The Dollar made significant gains against the Pound yesterday in the build-up to the FOMC rate announcement tomorrow despite a host of negative economic data that effectively should of hampered any lingering dollar sentiment. Firstly, the U.S current account deficit widened by more than anticipated in the second quarter with the shortfall coming in at $218.4 Billion following a revised estimate of $213.2 Billion in the first three months of the year. The growing deficit poses a significant risk to economic stability as the gap in trade amounts to roughly 6.6% of gross domestic product. However, given the unexpected shortfall in the current account, the dollar held firm against the Pound, closing just under 1.8800 last night. In addition, a report from the Treasury showed that net capital inflows collapsed in July as foreign investor’s slowed purchases of U.S securities in the face of falling demand. Net holdings increased $32.9 Billion against expectations of a more modest fall towards $70 Billion from June and investments were therefore insufficient to cover July’s $68 Billion trade deficit. It looks increasingly likely that the Federal Reserve will hold U.S interest rates at 5.25% in the evening announcement tomorrow but there is some significant inflation data released this afternoon in the States, which may raise expectations of a further hike in rates this year. Producer price inflation is widely expected to follow the consumer price index in August with prices, excluding food and energy, falling to an annual rate of 3.8% from 4.2% in July, which falls in line with a significant drop in oil prices over the last month. In addition, there is some significant housing data released today, which is expected to show that builders started work on 1.720 million new homes in August, the fifth decline in the last six months as higher interest rates discourage first time buyers.

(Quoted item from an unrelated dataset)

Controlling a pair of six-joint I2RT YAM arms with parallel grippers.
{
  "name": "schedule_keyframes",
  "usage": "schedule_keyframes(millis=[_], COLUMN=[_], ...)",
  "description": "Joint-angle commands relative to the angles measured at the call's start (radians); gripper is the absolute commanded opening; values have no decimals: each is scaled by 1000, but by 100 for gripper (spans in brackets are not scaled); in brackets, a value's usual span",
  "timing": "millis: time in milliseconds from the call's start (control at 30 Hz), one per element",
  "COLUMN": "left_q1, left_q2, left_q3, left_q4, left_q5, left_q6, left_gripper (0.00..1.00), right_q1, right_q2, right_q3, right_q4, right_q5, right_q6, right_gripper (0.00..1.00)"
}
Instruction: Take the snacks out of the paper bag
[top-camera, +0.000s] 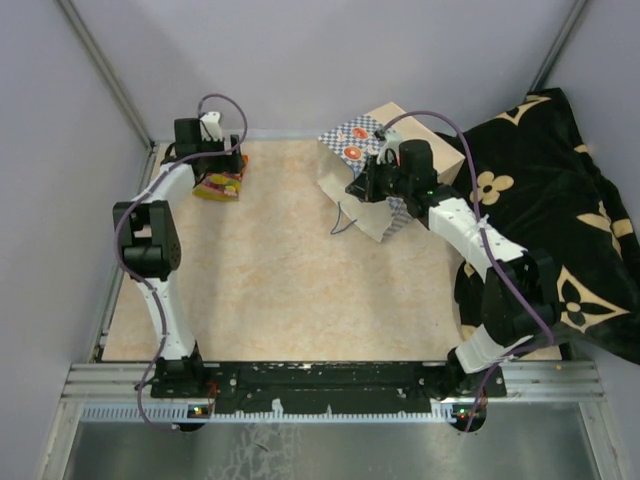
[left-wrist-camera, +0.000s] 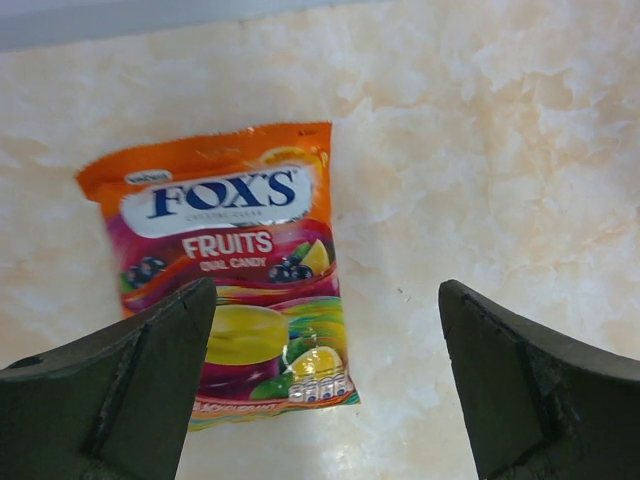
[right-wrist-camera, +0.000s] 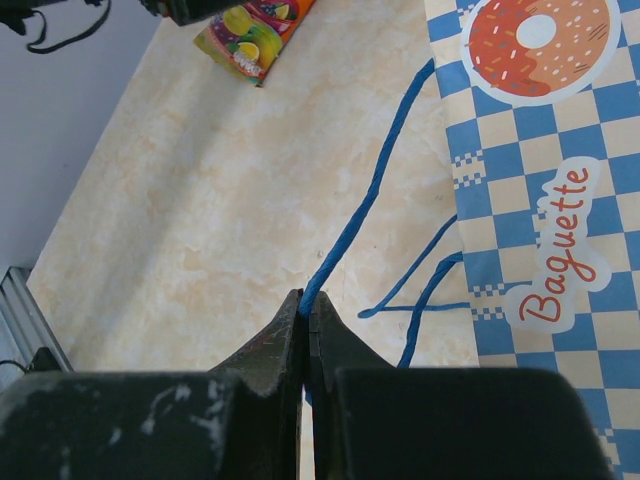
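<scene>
right gripper (right-wrist-camera: 305, 298) jaws pinched together on the blue cord handle (right-wrist-camera: 385, 170) of the paper bag (right-wrist-camera: 545, 210), at frame right. left gripper (left-wrist-camera: 325, 300) jaws apart over an orange snack packet (left-wrist-camera: 235, 250), flat on the table (left-wrist-camera: 520, 150) at centre left. emptying looks barely begun; next, hold the bag steady and reach inside.

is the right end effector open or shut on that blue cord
Shut. In the right wrist view the right end effector has its jaws together, pinching the blue cord handle of the paper bag.
</scene>
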Motion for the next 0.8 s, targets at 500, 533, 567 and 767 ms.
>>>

There is a distinct lack of economic data released in the UK this week with the focus falling on the minutes from the Bank of England’s last policy meeting tomorrow as the market looks for further evidence of a rise in UK interest rates later this year. Speaking at the G7 meeting in Singapore, Gordon Brown said that economic growth in Britain was stronger and more balanced in 2006 with the international monetary fund raising their forecasts for UK growth to 2.7% from April’s estimate of 2.5%. With the government’s target at 2.0%, it looks increasingly likely that the Bank of England will need to raise UK interest rates in order to rein in rising inflation concerns.
The Euro made gains against Sterling yesterday despite a damaging report on Euro-zone industrial production, which unexpectedly declined 0.4% against expectations of 0.2% increase in July. However, over the last few weeks several members of the ECB’s governing council have publicly announced their concerns over rising inflationary pressures and yesterday Klaus Liebscher reiterated their comments ahead of the next rate decision in the first week of October. Although, the Euro has come under pressure this morning following a report on producer price inflation in Germany, which slowed for the third month in August and correlates with the sustained drop in oil prices from a record level this year. Core prices fell to an annual rate of 5.9% in August from 6.0% the previous month, signalling that inflationary pressures may be moderating in Europe’s largest economy. In addition, the Euro may decline further later this morning on the release of the ZEW survey for economic sentiment in Germany, which is widely expected to decline further in August after recording the lowest reading since 2001 in July.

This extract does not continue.